Activity - Count the lines below that hold the word "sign" and say how many, with no other text.

Records from a data collection -
---

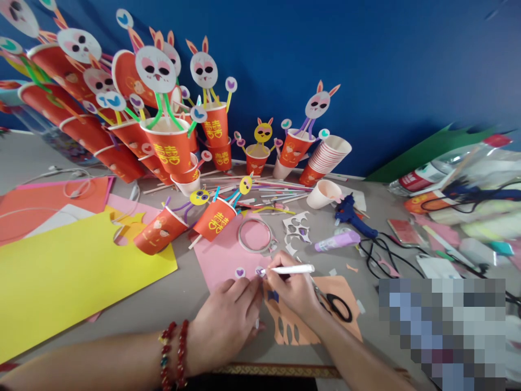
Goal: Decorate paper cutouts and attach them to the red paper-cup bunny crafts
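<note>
At left of the frame, yellow sheet [85,277] on the tabletop [169,296]. At lower centre, left hand [228,315] — fingers close together, cannot tell any grip beneath. Just above, purple-heart disc [240,272]; then a second disc [258,269] under a white pen [297,269] — pinched between right hand [293,293] fingers. Farther right, black-handled scissors [334,296] on orange paper [331,283].

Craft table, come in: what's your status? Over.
Right hand holding white pen, tip at purple-heart disc. Left hand at disc's edge. Second heart disc on pink paper. Scissors close beside right wrist.
</note>
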`<state>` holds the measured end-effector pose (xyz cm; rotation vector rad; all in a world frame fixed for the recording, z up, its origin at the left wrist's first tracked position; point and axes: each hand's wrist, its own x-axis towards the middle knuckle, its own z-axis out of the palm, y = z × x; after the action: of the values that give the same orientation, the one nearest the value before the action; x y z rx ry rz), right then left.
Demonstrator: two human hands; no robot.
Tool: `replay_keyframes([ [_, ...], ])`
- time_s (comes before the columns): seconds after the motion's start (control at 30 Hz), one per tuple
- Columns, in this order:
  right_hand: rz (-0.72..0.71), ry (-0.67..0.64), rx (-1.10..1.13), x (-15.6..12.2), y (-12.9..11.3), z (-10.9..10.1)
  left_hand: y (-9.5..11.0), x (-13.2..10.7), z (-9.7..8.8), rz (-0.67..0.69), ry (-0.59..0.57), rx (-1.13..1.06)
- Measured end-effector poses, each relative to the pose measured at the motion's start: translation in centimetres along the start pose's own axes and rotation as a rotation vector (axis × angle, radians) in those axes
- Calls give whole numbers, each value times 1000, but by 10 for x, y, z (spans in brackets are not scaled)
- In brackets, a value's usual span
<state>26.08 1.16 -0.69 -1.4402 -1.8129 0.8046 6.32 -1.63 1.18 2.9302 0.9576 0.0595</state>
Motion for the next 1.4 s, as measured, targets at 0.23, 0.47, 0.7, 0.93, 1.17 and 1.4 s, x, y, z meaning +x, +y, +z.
replay_keyframes([
  [0.23, -7, -13, 4, 0, 1, 0, 0, -1, -1, -7, -43, -28],
  [0.47, -6, -23, 9, 0, 1, 1, 0, -1, -1, 5, -19, -2],
  [0.7, -6, -24, 1, 0, 1, 0, 1, 0, -1, -5, -14, 3],
  [0.93, 9, -28, 22, -1, 2, 1, 1, -1, -1, -4, -1, -1],
  [1.17, 6, -13, 17, 0, 1, 0, 1, 0, -1, -1, 18, 12],
  [1.4, 9, -9, 23, 0, 0, 0, 1, -1, 1, -2, 12, 6],
])
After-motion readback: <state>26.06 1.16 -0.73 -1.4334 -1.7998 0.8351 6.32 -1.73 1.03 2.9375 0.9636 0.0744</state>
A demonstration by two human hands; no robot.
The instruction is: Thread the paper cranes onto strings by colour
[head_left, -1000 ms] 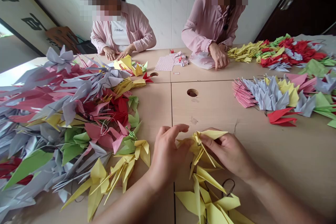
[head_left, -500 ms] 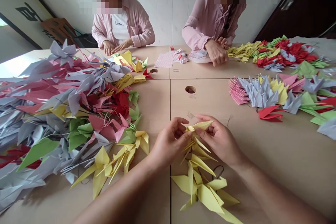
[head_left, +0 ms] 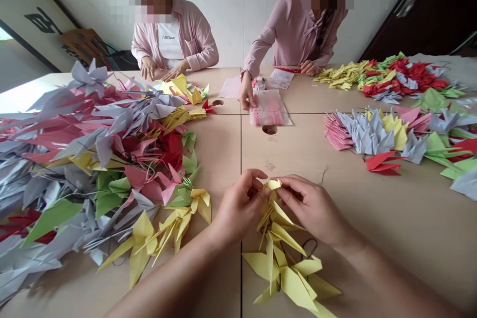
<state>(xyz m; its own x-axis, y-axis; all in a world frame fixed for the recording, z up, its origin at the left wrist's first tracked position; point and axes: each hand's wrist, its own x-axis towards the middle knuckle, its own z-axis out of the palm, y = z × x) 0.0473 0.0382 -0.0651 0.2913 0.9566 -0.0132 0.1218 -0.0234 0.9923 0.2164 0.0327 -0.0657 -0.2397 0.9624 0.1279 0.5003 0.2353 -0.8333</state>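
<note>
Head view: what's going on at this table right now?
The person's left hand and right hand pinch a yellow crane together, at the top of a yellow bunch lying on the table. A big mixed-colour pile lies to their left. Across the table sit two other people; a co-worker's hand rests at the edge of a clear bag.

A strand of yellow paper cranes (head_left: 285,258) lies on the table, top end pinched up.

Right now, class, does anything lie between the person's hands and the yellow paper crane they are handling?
Nothing visible does: the left hand and the right hand both pinch the yellow paper crane directly.
</note>
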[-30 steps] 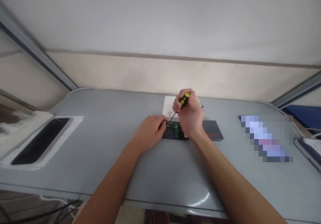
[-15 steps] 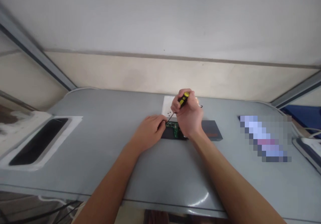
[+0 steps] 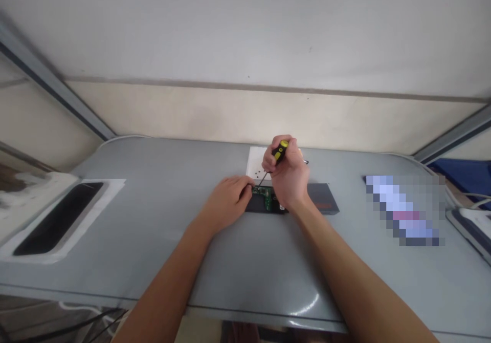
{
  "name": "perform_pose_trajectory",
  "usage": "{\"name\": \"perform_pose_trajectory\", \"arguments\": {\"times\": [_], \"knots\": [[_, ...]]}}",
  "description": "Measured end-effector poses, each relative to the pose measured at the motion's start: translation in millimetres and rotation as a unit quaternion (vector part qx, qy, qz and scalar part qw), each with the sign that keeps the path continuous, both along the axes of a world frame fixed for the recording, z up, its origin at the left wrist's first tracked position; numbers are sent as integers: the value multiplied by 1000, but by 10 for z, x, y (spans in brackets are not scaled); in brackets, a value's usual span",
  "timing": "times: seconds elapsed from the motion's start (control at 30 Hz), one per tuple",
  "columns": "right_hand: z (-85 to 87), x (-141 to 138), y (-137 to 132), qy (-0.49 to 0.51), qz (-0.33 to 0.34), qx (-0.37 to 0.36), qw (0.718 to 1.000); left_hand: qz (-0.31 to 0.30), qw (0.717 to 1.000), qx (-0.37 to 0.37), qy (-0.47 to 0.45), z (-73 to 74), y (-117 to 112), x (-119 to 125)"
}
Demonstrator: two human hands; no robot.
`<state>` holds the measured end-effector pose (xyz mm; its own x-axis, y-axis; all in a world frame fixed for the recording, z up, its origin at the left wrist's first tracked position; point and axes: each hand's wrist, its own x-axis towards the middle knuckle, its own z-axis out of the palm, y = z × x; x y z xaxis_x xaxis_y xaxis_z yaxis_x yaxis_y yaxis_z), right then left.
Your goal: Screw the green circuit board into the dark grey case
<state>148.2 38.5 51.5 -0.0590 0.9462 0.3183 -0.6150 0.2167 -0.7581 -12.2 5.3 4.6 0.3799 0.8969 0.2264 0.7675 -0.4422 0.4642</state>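
My right hand (image 3: 286,171) is wrapped round a black and yellow screwdriver (image 3: 280,150). The shaft slants down to the left, and its tip meets the upper left part of a green circuit board (image 3: 267,199). That board sits in a flat black casing (image 3: 257,206), whose right part is covered by my right wrist. At the left end of the casing, my left hand (image 3: 230,199) grips the edge with fingers closed round it. Behind it lies a white sheet or box (image 3: 255,159) with several small dark screws on it, partly hidden by my right hand.
A dark grey box (image 3: 324,198) lies just right of the casing. To the left, a black phone-like panel (image 3: 59,217) rests on white paper. A blurred-out phone-like object (image 3: 401,210) and a dark-edged device (image 3: 468,233) are at the right. The wall closes off the grey table's (image 3: 153,261) back.
The picture has shifted very slightly. Both hands keep their grips, and the screwdriver tip stays at the upper left of the circuit board.
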Motion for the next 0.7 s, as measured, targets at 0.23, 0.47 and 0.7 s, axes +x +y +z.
{"name": "perform_pose_trajectory", "arguments": {"times": [0.23,0.47,0.7], "knots": [[-14,-4,13,-6,-4,-3,1000,0,1000,-1,0,-1,6,4],[-7,7,11,4,-8,0,1000,-3,1000,2,-3,-1,5,-6],[-3,23,23,0,-3,-8,1000,0,1000,1,1,-4,10,-8]]}}
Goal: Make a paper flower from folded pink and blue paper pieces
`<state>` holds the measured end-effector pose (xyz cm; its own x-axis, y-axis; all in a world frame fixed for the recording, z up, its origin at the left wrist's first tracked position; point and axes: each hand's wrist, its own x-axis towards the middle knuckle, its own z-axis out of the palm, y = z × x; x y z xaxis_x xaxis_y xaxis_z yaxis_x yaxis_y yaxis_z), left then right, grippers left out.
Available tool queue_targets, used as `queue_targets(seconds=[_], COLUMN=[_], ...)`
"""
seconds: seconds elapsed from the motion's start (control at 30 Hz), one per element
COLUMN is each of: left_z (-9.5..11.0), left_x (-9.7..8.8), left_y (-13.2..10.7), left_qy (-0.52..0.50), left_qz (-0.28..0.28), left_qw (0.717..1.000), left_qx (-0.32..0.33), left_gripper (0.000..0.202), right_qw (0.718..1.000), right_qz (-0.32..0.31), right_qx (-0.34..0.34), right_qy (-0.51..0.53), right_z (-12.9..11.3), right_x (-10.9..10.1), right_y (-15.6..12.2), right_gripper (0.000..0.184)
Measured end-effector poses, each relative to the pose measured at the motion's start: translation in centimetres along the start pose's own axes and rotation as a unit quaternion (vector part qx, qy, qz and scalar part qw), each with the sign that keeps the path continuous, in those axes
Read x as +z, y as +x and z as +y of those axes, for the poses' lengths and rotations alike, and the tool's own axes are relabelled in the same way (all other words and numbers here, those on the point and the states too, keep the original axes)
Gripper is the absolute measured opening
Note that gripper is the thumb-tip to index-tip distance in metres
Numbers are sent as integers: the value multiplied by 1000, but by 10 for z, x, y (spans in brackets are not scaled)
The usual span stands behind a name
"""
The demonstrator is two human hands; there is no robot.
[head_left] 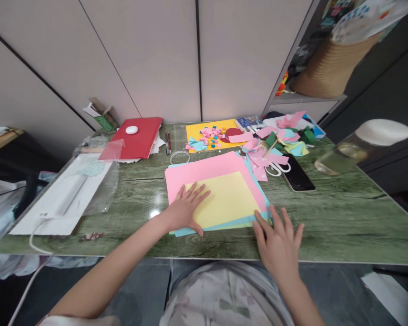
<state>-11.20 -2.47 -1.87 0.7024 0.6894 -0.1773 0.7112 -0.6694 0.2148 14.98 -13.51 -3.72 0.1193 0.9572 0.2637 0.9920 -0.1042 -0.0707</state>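
Note:
A yellow sheet of paper (227, 199) lies on top of a larger pink sheet (207, 166), with blue and green sheets showing at the stack's edges. My left hand (187, 207) rests on the left part of the yellow sheet, its fingers spread and holding nothing. At the lower right corner of the stack is my right hand (279, 237), fingers apart, with the fingertips at or just over the paper's edge. Whether those fingertips press on the paper I cannot tell.
Behind the stack lie paper scraps (258, 151), white-handled scissors (278, 168), a phone (297, 173) and a yellow sheet (193, 131) with small folded bits. A bottle (357, 147) stands right. Left are a red folder (139, 138) and a white corded device (71, 194).

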Motion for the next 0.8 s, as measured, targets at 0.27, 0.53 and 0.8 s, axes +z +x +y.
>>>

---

Written reply - 2